Pour la première fois depuis l'indépendance de Chypre de la Grande-Bretagne en 1960, le débat passionné sur la façon de réunifier le pays, divisé depuis près de 40 ans, est passé au second plan lors de la campagne électorale alors que les négociations sont dans l'impasse.

Le président communiste Demetris Christofias, élu en 2008 et qui avait fait du règlement du "problème" chypriote sa priorité, a décidé de ne pas briguer de deuxième mandat.

Nicos Anastasiades, 66 ans, leader du plus grand parti d'opposition, Disy (droite), est donné grand favori pour lui succéder à l'issue de ce scrutin auquel sont appelés à voter 545.000 Chypriotes.

Selon les derniers sondages, il obtiendrait 15% d'avance sur l'indépendant Stavros Malas, appuyé par le parti communiste Akel. S'il ne recueille pas plus de 50% des voix au premier tour, un second sera organisé le 24 février.

M. Anastasiades, qui s'est dit prêt à d'importantes réformes pour relancer l'économie, est favorable à un plan d'austérité en contrepartie d'un plan de sauvetage international.

L'ancien Premier ministre Giorgos Lillikas, indépendant soutenu par les socialistes et qui arrive en troisième position dans les sondages, est le seul des trois principaux candidats (sur onze au total) à faire campagne contre ce plan.

Il veut utiliser les grandes réserves de gaz découvertes au large des côtes pour relancer l'économie, même si leur exploitation va prendre des années.

"Quelque soit le président élu, il devra signer le plan de sauvetage ou il sera confronté à la faillite de l'Etat (...) Il n'y a pas de troisième option", souligne le professeur de sciences politiques à l'université de Nicosie, Hubert Faustmann.

Chypre est en discussions depuis juin avec le Fonds monétaire international, l'Union européenne et la Banque centrale européenne sur ce plan.

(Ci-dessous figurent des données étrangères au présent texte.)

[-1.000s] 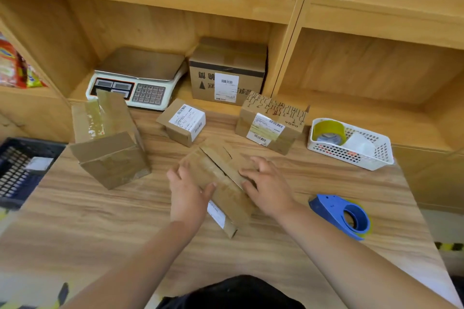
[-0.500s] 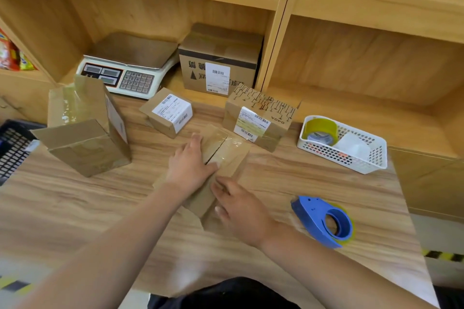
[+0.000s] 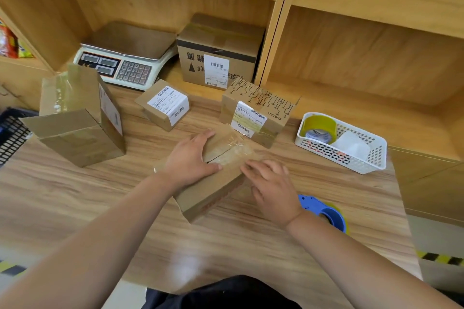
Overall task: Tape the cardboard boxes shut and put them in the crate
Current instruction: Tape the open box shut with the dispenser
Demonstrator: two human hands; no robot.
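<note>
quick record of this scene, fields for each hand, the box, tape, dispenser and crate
left hand: flat on top of the middle box
right hand: fingertips at the box's right edge
tape: clear strip over the box's flap seam
dispenser: blue, lying behind the right wrist, unheld
crate: dark, at the far left edge of view

Parcel-packing counter (labelled boxes, weighing scale).

Left hand, right hand bare; dark garment
</note>
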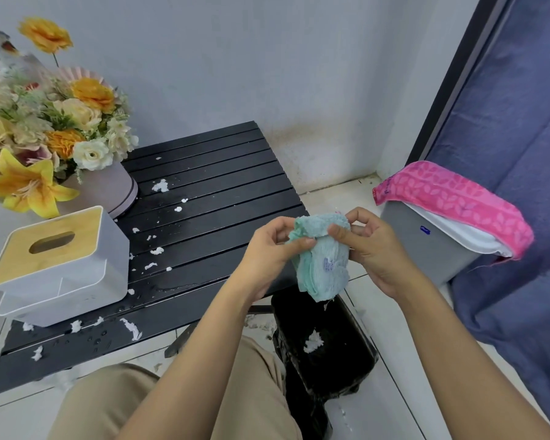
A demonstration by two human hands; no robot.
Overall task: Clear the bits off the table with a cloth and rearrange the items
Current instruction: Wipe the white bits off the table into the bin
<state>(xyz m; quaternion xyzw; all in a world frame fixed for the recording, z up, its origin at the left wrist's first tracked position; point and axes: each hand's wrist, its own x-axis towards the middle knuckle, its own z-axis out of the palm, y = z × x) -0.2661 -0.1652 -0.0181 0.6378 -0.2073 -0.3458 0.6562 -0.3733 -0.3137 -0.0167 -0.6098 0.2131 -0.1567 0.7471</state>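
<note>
Cloth, pale green, bunched, held off the table's right edge above a black bin. Left hand and right hand both pinch its top folds. Soft, limp, light; best gripped in a wad. White bits scattered left; tissue box, flowers far left.

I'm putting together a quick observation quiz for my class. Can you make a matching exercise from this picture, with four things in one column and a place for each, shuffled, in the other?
Things:
1. green cloth
2. tissue box
3. flower arrangement
4. pink towel

Places:
A. draped over the grey bin
B. at the far left corner of the table
C. gripped by the left hand and the right hand
D. on the near left part of the table

Pairs: 1-C, 2-D, 3-B, 4-A.
</note>
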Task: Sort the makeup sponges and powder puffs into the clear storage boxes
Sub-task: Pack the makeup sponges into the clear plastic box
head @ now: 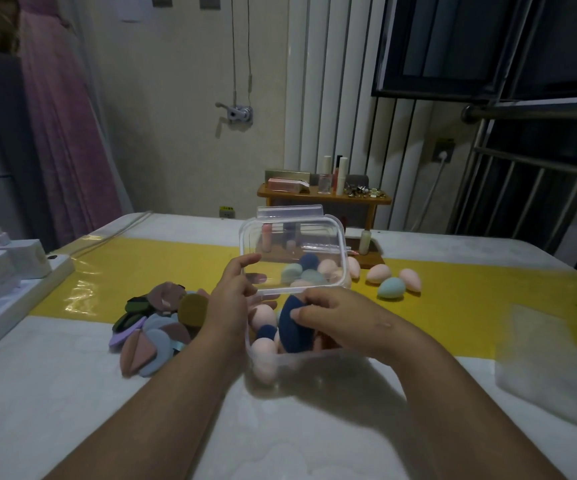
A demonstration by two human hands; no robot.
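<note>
A clear storage box (318,360) stands on the table in front of me with pink and dark blue egg sponges inside. My left hand (233,296) grips the box's clear lid (292,252) and holds it tilted up behind the box. My right hand (328,315) pinches a large dark blue sponge (292,332) over the box. To the left lies a pile of flat powder puffs (157,323) in several colours. Loose pink sponges (379,273) and a teal sponge (391,287) lie behind on the yellow strip.
A white power strip (6,296) with chargers sits at the table's left edge. A folded white cloth (554,372) lies at the right. A small wooden stand (325,197) with cosmetics stands beyond the table. More small bottles show through the lid.
</note>
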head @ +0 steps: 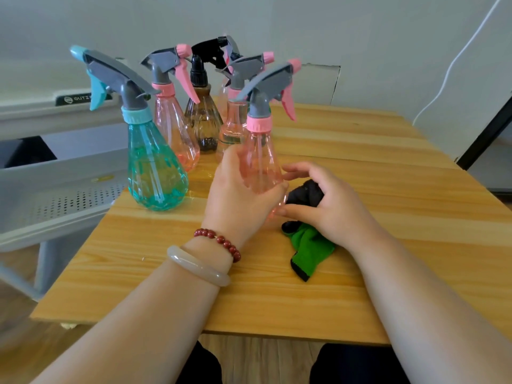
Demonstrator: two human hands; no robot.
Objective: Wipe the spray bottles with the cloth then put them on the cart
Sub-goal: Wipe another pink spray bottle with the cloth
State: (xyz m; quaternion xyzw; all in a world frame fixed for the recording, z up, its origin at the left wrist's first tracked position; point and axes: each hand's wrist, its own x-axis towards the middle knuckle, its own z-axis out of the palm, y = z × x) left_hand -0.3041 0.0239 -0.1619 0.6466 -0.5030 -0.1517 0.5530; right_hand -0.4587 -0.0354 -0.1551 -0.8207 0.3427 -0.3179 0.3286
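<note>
Head camera looks down on a wooden table (388, 217), and from where I stand the job looks to be at its wiping stage. At the left edge of the frame the grey perforated cart (69, 195) waits, with no bottle on the part in view. Next along, a teal spray bottle (155, 173) stands upright on the table, with pink ones and a brown spray bottle (203, 120) clustered behind it. Centre frame, the left hand (238, 195), wrist bent back, has its fingers wrapped round the belly of a pink spray bottle (259, 159), holding it upright. Just to its right, the right hand (329, 206) clutches the bunched green-and-black cloth (310, 250) in its palm, thumb and forefinger reaching toward the bottle's base. I'd say the next move calls for pressing that cloth against the plastic and rubbing round it while the left hand steadies it.
</note>
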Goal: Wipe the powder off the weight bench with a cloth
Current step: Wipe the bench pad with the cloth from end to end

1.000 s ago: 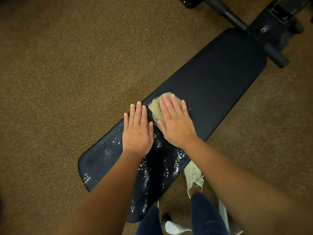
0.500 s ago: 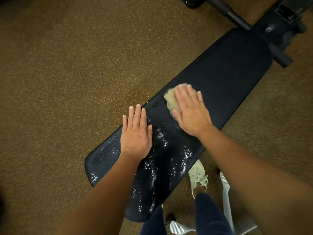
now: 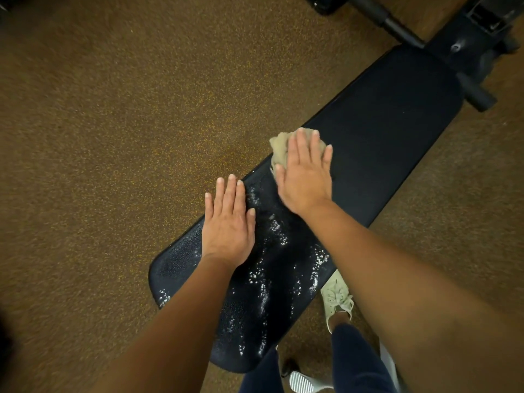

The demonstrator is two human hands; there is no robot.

Elle estime avoir besoin de quelque 17 milliards d'euros, dont 10 mds pour renflouer ses banques, très exposées à la dette grecque.

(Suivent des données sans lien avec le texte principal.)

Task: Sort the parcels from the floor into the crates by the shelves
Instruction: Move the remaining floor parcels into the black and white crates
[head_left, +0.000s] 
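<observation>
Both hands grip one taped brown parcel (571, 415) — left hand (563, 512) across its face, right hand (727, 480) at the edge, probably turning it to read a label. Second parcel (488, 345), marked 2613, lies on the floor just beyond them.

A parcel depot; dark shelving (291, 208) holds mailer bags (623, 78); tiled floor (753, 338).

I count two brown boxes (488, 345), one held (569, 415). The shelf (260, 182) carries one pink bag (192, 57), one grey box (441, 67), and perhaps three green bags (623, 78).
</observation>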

Mais les négociations traînent: les autorités ont adopté ces derniers mois des mesures de rigueur comme la hausse de la TVA, mais refusé de procéder aux privatisations réclamées.

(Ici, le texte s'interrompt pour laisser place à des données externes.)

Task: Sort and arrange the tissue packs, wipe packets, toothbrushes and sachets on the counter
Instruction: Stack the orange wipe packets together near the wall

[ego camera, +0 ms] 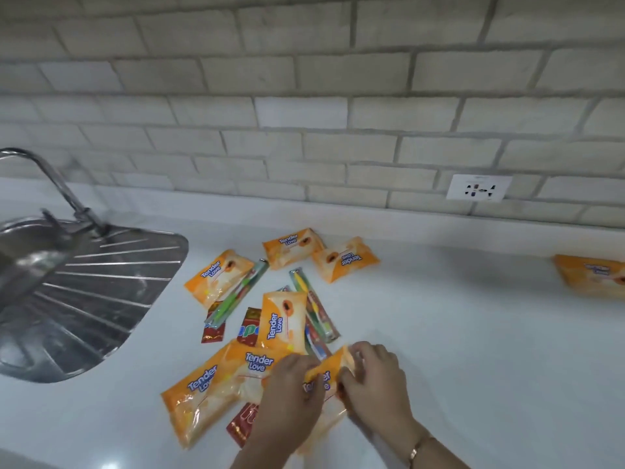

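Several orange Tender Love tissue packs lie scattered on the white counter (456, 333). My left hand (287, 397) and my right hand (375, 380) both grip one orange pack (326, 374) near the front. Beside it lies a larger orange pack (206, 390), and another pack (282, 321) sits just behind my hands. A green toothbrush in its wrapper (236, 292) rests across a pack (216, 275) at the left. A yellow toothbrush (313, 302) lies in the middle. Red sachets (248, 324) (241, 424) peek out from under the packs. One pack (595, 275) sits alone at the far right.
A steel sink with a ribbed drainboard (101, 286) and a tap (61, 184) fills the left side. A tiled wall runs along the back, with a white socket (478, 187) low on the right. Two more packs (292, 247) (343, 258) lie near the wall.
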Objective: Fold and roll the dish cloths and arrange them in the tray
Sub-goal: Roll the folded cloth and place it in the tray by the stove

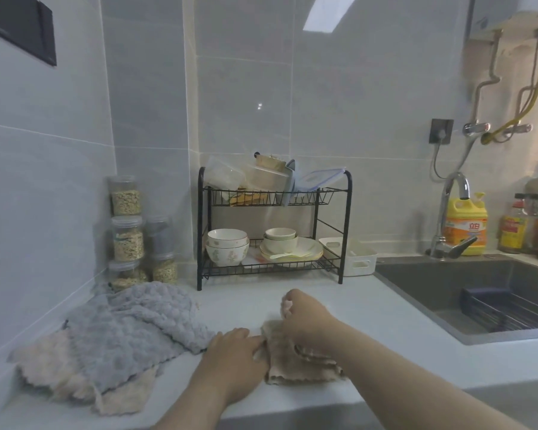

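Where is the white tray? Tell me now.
In the head view, the white tray sits on the counter right of centre, between the black dish rack and the sink.

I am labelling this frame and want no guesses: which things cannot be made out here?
Head view:
- brown cloth: partly under the right hand, folds uncountable.
- right hand's fingers: blurred, grip unclear.
- cream cloth: mostly covered by the grey cloth.
- white tray: inside hidden by its own wall.
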A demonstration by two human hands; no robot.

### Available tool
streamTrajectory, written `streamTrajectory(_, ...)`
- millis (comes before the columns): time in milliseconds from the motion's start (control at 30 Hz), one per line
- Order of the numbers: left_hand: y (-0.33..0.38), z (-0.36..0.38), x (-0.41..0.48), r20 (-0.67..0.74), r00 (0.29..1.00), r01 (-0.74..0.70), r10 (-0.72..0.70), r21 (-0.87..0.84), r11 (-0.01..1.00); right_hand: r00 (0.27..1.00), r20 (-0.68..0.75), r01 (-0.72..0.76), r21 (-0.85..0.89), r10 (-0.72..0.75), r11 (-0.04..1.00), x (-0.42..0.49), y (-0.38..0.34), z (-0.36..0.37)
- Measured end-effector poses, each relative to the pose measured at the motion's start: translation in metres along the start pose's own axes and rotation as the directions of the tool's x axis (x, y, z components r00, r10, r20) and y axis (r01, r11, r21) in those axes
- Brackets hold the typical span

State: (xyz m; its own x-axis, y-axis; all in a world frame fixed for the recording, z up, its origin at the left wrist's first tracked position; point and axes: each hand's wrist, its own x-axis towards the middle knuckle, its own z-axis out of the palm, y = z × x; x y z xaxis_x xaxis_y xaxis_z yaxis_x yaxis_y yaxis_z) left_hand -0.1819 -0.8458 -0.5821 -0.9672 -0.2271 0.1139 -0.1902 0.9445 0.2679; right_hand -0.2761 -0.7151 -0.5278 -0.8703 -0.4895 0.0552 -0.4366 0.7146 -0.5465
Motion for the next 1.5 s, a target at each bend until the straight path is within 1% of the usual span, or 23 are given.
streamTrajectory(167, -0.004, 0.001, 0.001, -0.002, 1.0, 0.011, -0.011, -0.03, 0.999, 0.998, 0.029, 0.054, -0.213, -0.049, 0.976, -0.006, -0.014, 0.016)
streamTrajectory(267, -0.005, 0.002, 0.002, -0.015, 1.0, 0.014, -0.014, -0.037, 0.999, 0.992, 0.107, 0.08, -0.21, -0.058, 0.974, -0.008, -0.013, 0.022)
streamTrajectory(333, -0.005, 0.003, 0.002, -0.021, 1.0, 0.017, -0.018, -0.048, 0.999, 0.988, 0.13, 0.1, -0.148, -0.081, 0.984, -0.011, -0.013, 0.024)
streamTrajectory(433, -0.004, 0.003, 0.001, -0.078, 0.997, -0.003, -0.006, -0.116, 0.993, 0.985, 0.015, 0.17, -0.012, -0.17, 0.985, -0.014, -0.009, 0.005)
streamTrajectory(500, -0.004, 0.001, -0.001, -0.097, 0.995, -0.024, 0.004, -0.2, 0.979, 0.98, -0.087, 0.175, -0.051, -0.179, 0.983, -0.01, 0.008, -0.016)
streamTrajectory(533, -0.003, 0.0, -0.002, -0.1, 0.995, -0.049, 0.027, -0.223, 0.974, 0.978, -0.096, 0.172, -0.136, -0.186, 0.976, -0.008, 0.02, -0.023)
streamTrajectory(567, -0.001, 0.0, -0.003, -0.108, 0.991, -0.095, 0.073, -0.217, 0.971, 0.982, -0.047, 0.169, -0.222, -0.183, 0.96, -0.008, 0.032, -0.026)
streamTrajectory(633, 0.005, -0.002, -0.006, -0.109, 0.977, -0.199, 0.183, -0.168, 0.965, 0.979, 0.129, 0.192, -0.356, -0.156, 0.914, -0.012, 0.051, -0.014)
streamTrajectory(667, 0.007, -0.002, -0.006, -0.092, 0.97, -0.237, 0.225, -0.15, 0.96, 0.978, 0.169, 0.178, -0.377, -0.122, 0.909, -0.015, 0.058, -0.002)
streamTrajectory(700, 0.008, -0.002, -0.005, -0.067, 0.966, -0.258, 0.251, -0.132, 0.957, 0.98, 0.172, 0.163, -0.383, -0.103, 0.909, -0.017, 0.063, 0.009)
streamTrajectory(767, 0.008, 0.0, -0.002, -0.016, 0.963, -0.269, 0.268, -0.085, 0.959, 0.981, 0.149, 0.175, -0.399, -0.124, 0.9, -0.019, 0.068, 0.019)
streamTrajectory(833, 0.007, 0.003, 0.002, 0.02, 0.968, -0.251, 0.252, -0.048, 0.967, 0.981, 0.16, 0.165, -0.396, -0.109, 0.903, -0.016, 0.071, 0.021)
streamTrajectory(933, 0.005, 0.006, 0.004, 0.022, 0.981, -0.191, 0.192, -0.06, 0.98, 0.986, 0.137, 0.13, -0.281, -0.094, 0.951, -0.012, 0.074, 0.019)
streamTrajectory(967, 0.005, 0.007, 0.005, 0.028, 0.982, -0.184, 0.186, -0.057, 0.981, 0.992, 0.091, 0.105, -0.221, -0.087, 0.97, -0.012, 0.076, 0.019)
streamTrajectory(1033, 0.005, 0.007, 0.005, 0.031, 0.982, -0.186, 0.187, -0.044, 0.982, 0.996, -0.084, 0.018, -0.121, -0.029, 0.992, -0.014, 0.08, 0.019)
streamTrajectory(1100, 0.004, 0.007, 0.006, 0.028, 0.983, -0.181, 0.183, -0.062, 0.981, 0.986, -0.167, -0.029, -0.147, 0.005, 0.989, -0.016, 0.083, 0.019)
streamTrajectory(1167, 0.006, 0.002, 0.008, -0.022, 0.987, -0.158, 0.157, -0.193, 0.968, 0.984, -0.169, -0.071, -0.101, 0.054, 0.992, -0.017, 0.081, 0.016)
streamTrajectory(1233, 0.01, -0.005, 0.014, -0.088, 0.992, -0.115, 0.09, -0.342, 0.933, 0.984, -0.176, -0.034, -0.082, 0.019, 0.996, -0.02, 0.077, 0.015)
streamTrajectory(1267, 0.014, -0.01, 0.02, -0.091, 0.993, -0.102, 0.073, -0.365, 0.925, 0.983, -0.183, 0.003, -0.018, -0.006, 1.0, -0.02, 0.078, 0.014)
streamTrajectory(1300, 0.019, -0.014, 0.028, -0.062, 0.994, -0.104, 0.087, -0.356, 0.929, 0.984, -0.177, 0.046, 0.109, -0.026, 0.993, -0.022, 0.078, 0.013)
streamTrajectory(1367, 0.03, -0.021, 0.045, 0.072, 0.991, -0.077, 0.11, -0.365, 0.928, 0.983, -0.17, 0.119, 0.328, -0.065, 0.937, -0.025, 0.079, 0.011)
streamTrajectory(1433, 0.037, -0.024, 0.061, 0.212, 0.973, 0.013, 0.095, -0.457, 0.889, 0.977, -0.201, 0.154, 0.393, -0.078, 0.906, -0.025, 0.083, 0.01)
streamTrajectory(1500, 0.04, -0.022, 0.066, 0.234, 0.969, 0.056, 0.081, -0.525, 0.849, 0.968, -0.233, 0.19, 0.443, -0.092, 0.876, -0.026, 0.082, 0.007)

La zone euro a ainsi préféré attendre l'issue de la présidentielle pour se prononcer sur une série d'aides à ce pays, où le taux de chômage a plus que doublé ces deux dernières années pour atteindre 14,7% en 2012.

L'autre question récurrente à Chypre est celle de la partition: en 1974, l'armée turque envahit le tiers nord de l'île après un coup d'Etat de Chypriotes-grecs soutenus par Athènes qui voulaient rattacher le pays à la Grèce.

Seule la République de Chypre, dont l'autorité s'exerce de facto sur le sud grec de l'île, est reconnue par la communauté internationale.

M. Anastasiades avait apporté son soutien au plan de l'ONU de réunification de l'île soumis en avril 2004 à référendum, mais ce plan avait été rejeté par la grande majorité des Chypriotes-grecs malgré le "Oui" des Chypriotes-turcs.

L'île est ensuite entrée, divisée, dans l'Union européenne en mai de la même année.

M. Anastasiades est vu par la communauté internationale comme la personnalité la plus crédible pour trouver une solution à la division de l'île.

Pour le commentateur politique Sofronis Sofroniou, il est le mieux placé pour l'emporter car les Chypriotes veulent tourner la page après cinq ans de gouvernement "dogmatique" des communistes.

"Ils n'ont pas vu venir la crise économique", souligne-t-il à l'AFP. "Ils ont le sentiment qu'avec une approche économique différente, (...) un redressement est possible".